YOUR TASK: In duplicating the lines below, keep every word unchanged and drop the pictures.

DATA:
▬▬▬▬▬▬
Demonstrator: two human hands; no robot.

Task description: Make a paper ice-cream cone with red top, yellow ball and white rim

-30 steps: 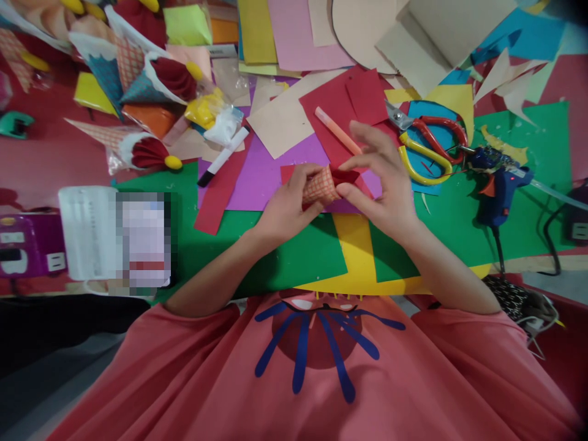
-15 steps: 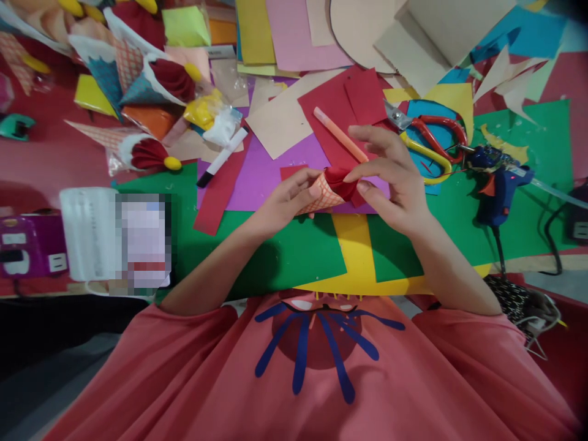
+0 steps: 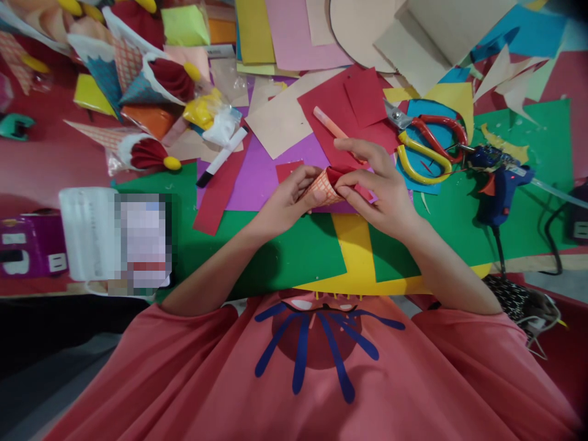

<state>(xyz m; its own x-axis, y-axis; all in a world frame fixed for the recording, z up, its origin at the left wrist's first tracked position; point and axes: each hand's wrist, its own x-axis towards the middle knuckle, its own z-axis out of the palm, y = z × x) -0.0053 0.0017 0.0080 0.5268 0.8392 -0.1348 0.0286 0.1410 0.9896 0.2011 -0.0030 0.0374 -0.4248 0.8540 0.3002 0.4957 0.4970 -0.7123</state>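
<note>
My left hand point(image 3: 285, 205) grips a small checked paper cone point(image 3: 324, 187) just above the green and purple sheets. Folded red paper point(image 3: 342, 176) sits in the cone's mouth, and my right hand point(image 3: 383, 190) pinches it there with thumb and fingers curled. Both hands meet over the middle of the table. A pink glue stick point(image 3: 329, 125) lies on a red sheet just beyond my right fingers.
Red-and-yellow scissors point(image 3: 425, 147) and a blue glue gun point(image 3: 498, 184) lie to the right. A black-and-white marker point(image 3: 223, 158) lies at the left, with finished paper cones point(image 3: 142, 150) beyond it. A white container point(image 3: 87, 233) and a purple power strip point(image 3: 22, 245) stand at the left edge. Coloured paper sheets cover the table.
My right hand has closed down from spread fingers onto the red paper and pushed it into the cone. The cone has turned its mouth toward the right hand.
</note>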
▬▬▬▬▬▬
REPLY:
Demonstrator: two human hands; no robot.

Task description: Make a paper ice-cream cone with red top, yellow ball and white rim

-30 steps: 
-15 steps: 
+0 steps: 

<state>(xyz m; its own x-axis, y-axis; all in a world frame fixed for the recording, z up, its origin at the left wrist's first tracked position; point and axes: each hand's wrist, its own x-axis towards the middle knuckle, its own z-axis out of the palm, y = z × x) -0.0053 0.0017 0.0080 0.5268 0.8392 -0.1348 0.0286 0.1410 0.9896 0.2011 -0.0030 0.0374 -0.4248 0.8540 0.3002 0.4957 0.4970 -0.7123</state>
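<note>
My left hand point(image 3: 285, 205) grips a small checked paper cone point(image 3: 324, 187) just above the green and purple sheets. Folded red paper point(image 3: 342, 176) sits in the cone's mouth, and my right hand point(image 3: 383, 190) pinches it there with thumb and fingers curled. Both hands meet over the middle of the table. A pink glue stick point(image 3: 329, 125) lies on a red sheet just beyond my right fingers.
Red-and-yellow scissors point(image 3: 425, 147) and a blue glue gun point(image 3: 498, 184) lie to the right. A black-and-white marker point(image 3: 223, 158) lies at the left, with finished paper cones point(image 3: 142, 150) beyond it. A white container point(image 3: 87, 233) and a purple power strip point(image 3: 22, 245) stand at the left edge. Coloured paper sheets cover the table.
My right hand has closed down from spread fingers onto the red paper and pushed it into the cone. The cone has turned its mouth toward the right hand.
</note>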

This completes the answer.